* Exercise material:
--- --- ---

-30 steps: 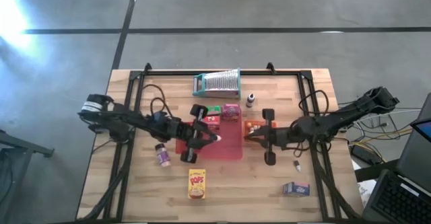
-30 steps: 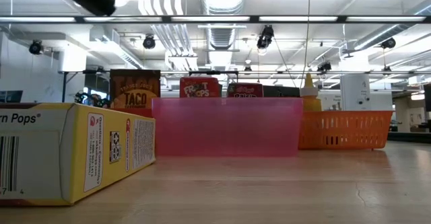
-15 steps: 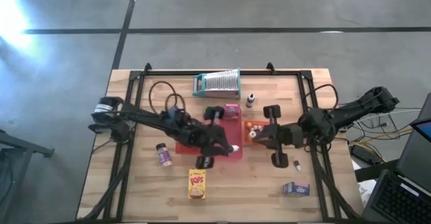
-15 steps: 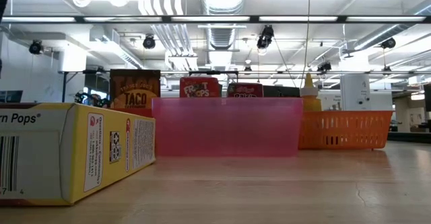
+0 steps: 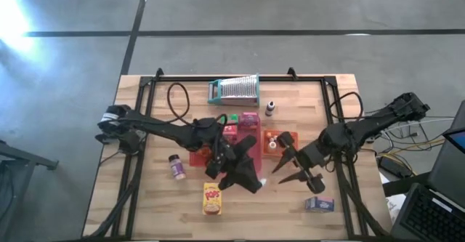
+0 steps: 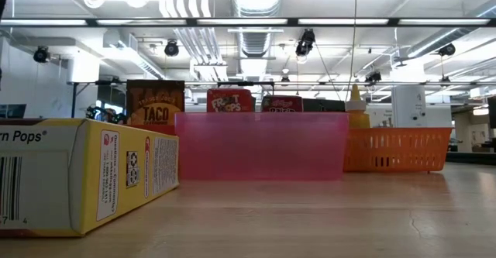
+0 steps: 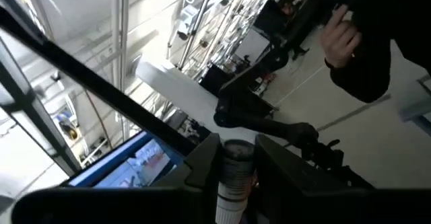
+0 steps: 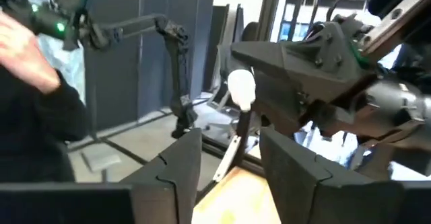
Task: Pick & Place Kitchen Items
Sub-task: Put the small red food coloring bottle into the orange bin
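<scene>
1. Kitchen items lie spread over the desk (image 5: pixel 145 198): a yellow box (image 5: pixel 211 198), a blue-purple box (image 5: pixel 319 204) and a small spice jar (image 5: pixel 174 166).
2. Left hand (image 5: pixel 251 175) hangs over the red tray (image 5: pixel 200 158), its fingers pinching a small white-capped bottle (image 7: pixel 234 177).
3. Right hand (image 5: pixel 290 160) sits tilted upward beside the orange tray (image 5: pixel 266 134); its fingers stand apart, holding nothing.
4. A small dark bottle (image 5: pixel 269 108) stands near the ribbed metal piece (image 5: pixel 234 89).
</scene>
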You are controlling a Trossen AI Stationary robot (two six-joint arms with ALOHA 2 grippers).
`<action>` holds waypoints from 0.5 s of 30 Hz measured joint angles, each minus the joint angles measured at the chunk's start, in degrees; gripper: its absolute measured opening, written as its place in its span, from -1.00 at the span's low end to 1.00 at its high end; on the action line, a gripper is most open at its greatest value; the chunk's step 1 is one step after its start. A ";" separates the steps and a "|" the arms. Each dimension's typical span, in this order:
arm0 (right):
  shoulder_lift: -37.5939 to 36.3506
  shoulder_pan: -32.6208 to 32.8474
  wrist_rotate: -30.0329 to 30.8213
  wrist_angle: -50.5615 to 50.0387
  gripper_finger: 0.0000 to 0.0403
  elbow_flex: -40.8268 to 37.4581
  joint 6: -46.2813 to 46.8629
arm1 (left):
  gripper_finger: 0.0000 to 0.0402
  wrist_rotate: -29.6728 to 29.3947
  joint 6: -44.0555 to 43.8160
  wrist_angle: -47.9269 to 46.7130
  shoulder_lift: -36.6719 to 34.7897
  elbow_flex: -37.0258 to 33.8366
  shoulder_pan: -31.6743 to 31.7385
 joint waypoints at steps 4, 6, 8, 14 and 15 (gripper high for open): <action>-0.22 0.56 0.56 5.45 -0.21 -2.48 -5.11 | -0.56 0.33 2.85 -0.06 -0.58 -0.46 -1.17; 0.07 0.56 0.60 10.69 -0.20 -3.65 -7.54 | -0.56 0.38 5.12 0.14 -0.74 -0.50 -1.63; 0.94 0.56 0.58 14.18 -0.20 -4.59 -8.82 | -0.56 0.38 7.27 0.10 -0.74 -0.50 -2.17; 3.12 0.58 0.19 17.78 -0.24 -5.21 -7.05 | -0.56 0.34 11.19 -1.46 -0.74 -0.55 -3.18; 3.92 0.64 0.16 18.36 -0.25 -5.20 -6.14 | -0.56 0.31 11.67 -2.46 -0.74 -0.55 -3.22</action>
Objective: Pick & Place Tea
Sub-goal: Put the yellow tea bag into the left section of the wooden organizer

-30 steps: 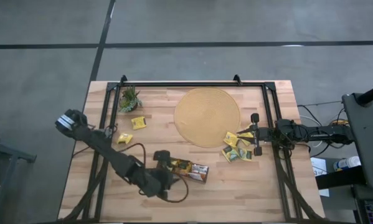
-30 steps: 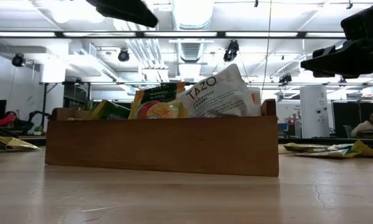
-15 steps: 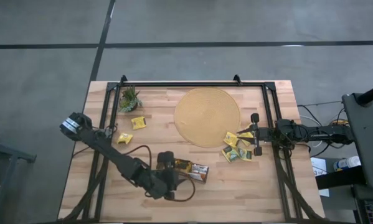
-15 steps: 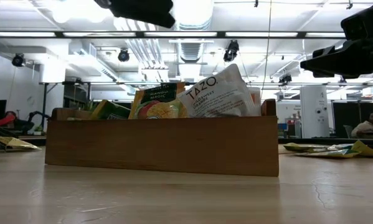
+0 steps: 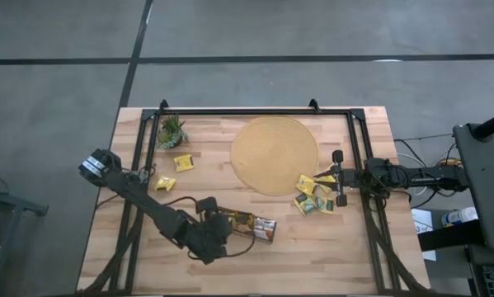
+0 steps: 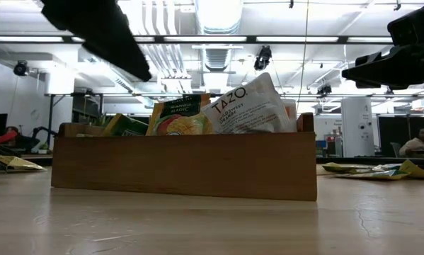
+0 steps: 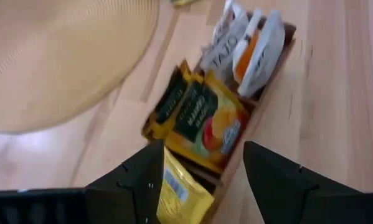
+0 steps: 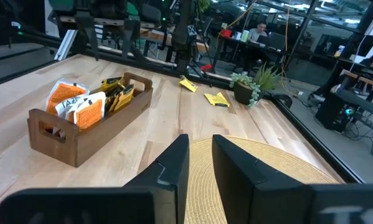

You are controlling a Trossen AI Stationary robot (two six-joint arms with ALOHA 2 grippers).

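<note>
Wooden table (image 5: 312, 247): left gripper (image 7: 198, 180) has swung back over the tray (image 5: 251, 224), jaws spread, empty. Right gripper (image 8: 198, 165) waits, nearly closed, beside loose tea (image 5: 314, 196) at the mat (image 5: 271, 148).

left arm: you have it stretched diagonally across the near-left of the counter, wrist low | left hand (image 7: 198, 180): fingers spread wide, nothing between them | right arm: reaches in level from the right edge | right hand (image 8: 200, 163): fingers nearly together, holding nothing
</note>
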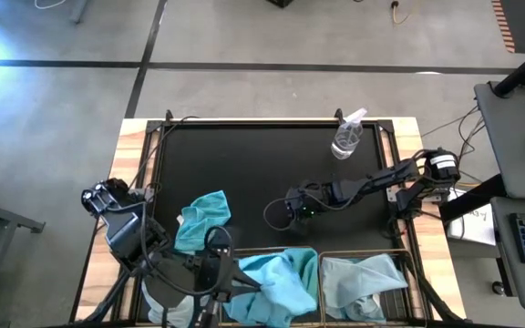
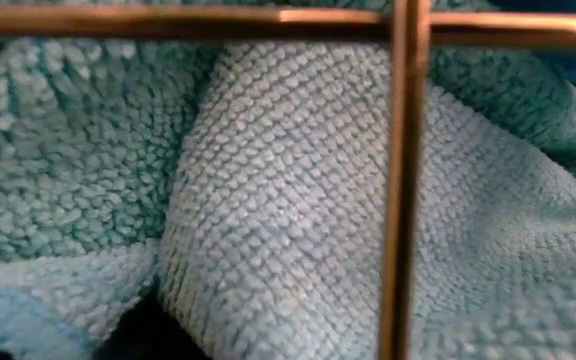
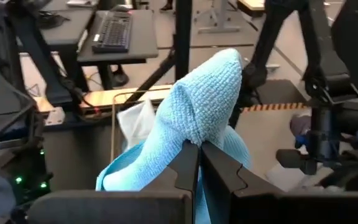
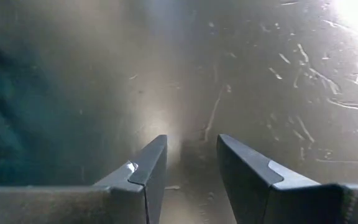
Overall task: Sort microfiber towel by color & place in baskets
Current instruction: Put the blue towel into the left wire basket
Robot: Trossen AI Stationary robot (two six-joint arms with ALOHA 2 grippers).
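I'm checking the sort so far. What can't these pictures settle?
- Left basket: floor hidden under turquoise towels, high view; count unclear.
- Left gripper: lost among arm cables, high view.
- Low view: only towel behind basket wire; table unseen.
- Spray bottle: label too small.

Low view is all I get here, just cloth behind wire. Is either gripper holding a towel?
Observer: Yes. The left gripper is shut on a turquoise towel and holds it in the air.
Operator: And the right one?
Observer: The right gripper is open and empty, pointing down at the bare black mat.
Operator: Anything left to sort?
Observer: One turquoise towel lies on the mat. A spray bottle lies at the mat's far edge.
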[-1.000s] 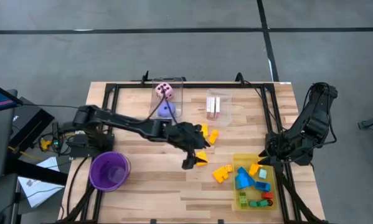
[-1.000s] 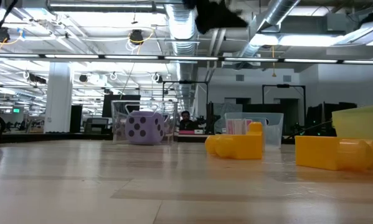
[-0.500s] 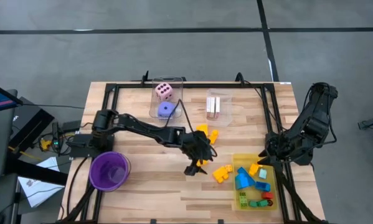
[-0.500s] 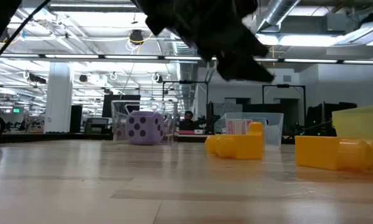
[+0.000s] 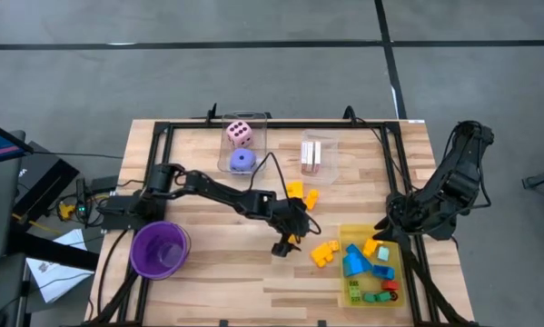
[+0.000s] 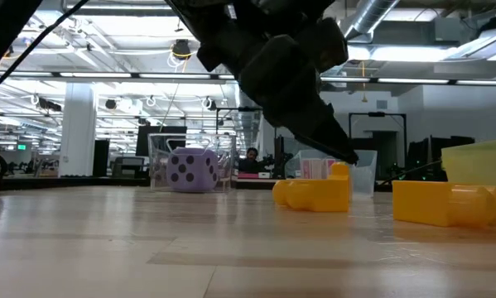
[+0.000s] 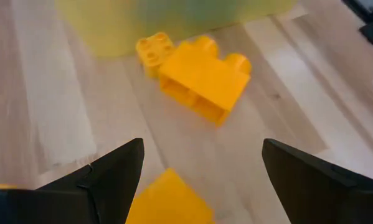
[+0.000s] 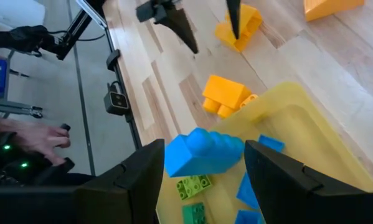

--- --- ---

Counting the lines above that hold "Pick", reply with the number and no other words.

* Task output: 2